WHAT THE EXERCISE ASKS => Transcribe the data exactly, stopping after the "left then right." line.

DATA FOR THIS TASK =>

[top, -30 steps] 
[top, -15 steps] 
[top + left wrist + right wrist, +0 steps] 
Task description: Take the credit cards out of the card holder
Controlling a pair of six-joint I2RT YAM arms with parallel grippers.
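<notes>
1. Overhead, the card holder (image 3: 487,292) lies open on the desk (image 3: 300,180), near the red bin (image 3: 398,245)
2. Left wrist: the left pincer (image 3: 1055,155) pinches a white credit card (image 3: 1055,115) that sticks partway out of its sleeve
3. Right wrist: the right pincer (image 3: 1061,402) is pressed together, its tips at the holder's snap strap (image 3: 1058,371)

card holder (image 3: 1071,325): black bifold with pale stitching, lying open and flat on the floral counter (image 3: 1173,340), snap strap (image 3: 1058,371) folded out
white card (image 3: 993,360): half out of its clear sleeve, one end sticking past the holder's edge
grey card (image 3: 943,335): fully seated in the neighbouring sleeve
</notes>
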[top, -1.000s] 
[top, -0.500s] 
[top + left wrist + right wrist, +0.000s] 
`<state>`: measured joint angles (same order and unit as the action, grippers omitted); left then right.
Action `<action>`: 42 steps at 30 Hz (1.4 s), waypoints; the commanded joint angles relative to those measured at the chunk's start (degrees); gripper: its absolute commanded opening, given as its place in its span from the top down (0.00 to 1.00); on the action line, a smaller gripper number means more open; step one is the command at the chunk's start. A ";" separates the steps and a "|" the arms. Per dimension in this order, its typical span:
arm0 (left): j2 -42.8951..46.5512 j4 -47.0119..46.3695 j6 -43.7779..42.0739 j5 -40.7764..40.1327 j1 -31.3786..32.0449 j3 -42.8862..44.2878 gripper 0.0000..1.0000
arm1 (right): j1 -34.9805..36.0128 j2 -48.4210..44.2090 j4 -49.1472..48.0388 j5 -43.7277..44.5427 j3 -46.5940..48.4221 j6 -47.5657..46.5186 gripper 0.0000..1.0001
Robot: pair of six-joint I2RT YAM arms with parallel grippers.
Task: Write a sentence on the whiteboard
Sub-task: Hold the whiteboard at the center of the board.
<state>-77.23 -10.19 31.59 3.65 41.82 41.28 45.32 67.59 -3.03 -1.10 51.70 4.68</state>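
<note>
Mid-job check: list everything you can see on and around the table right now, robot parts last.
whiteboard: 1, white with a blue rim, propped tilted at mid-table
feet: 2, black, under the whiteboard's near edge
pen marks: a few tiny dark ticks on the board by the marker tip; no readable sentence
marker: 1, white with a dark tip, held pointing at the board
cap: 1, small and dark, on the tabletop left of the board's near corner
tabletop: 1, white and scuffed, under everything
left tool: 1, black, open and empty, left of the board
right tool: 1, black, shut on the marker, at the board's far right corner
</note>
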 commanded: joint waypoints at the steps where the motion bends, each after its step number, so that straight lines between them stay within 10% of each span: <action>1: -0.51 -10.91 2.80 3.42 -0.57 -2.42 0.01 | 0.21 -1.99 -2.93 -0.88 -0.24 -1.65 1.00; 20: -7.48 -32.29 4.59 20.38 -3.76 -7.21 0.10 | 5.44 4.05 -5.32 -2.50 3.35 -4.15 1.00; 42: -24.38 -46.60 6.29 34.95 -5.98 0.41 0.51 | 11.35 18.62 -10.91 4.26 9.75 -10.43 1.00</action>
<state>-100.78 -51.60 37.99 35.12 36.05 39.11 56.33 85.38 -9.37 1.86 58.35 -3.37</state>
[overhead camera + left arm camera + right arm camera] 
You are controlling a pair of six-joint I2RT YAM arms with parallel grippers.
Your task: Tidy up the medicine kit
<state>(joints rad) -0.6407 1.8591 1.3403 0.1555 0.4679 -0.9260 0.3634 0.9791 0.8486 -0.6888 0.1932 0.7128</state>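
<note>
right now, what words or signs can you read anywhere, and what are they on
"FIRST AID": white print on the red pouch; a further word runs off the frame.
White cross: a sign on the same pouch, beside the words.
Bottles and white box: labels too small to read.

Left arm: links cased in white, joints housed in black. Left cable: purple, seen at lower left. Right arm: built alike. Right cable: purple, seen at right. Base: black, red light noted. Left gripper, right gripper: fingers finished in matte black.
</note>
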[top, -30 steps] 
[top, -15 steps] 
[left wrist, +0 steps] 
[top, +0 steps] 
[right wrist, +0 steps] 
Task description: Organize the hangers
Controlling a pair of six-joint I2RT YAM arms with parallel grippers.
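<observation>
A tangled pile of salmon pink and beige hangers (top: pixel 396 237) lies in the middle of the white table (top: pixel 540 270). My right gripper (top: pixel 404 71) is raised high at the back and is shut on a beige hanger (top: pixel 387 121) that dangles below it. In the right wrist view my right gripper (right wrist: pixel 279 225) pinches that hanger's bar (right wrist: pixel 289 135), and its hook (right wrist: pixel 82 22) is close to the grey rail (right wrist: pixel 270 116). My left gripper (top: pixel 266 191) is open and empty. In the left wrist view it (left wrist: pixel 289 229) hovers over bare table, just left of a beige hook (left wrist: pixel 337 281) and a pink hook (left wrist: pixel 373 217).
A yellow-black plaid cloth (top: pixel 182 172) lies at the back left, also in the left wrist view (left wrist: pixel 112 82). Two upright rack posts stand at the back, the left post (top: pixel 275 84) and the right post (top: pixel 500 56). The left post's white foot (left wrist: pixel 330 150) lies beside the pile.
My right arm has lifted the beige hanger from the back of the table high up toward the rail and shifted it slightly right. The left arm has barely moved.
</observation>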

TASK OUTPUT =>
[top, -30 steps] 
[top, -15 steps] 
[top + left wrist + right wrist, +0 steps] 
Task description: Take the credit cards out of the card holder
Controlling a pair of six-joint I2RT YAM arms with parallel grippers.
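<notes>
1. Overhead, the card holder (image 3: 487,292) lies open on the desk (image 3: 300,180), near the red bin (image 3: 398,245)
2. Left wrist: the left pincer (image 3: 1055,155) pinches a white credit card (image 3: 1055,115) that sticks partway out of its sleeve
3. Right wrist: the right pincer (image 3: 1061,402) is pressed together, its tips at the holder's snap strap (image 3: 1058,371)

card holder (image 3: 1071,325): black bifold with pale stitching, lying open and flat on the floral counter (image 3: 1173,340), snap strap (image 3: 1058,371) folded out
white card (image 3: 993,360): half out of its clear sleeve, one end sticking past the holder's edge
grey card (image 3: 943,335): fully seated in the neighbouring sleeve
</notes>
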[top, -1.000s] 
[top, -0.500s] 
[top + left wrist + right wrist, +0.000s] 
`<state>`: measured joint angles (same order and unit as the action, grippers omitted); left then right.

The exercise is done, with nothing left to add.